> [Data section]
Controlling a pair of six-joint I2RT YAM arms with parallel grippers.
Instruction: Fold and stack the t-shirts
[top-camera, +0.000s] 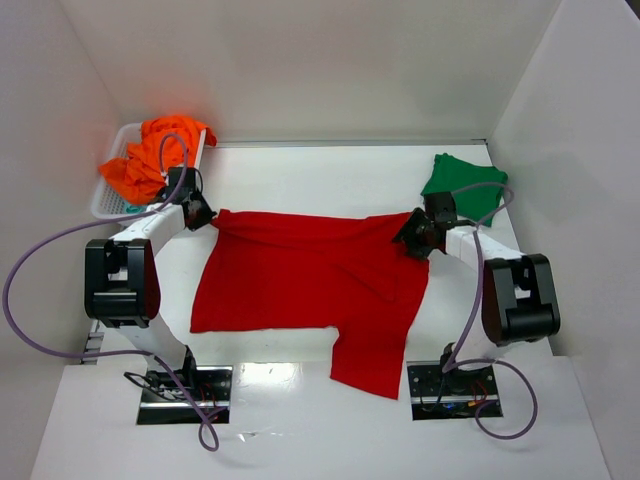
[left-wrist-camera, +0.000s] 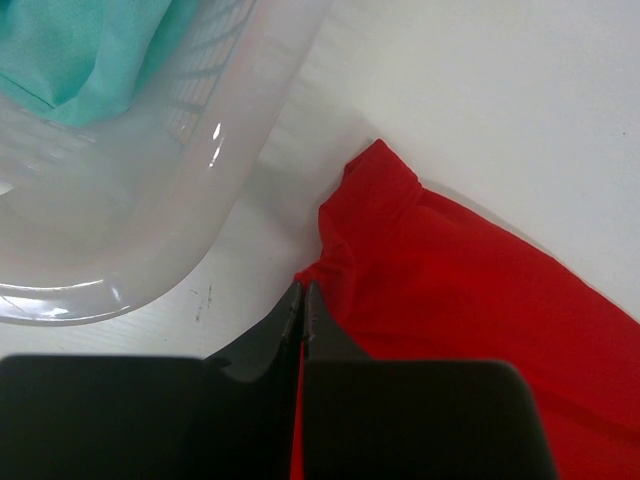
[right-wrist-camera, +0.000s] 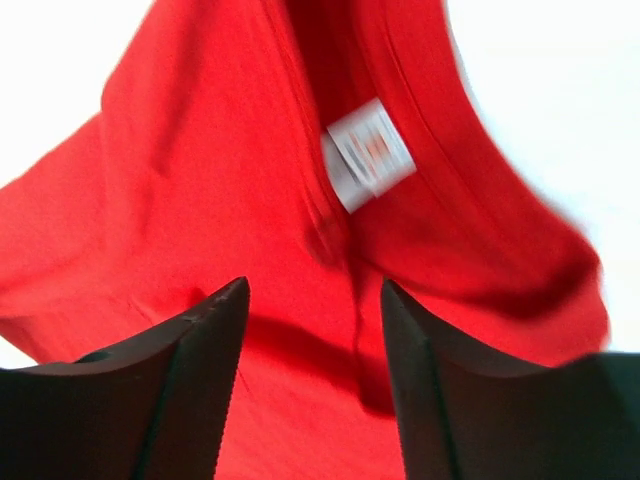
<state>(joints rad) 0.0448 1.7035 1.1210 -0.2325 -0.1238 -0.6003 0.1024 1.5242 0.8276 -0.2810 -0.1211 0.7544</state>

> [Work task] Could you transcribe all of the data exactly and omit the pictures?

> [Answer space]
Controlling a pair of six-joint I2RT YAM arms with parallel grippers.
Instruction: Fold and stack the t-shirts
[top-camera, +0.000s] 
[left-wrist-camera, +0.000s] 
[right-wrist-camera, +0.000s] 
<state>(joints rad) 0.0448 1.7035 1.1210 -0.2325 -0.1238 -0.6003 0.1024 1.5242 0.8276 -0.2810 -0.1211 0.7544</state>

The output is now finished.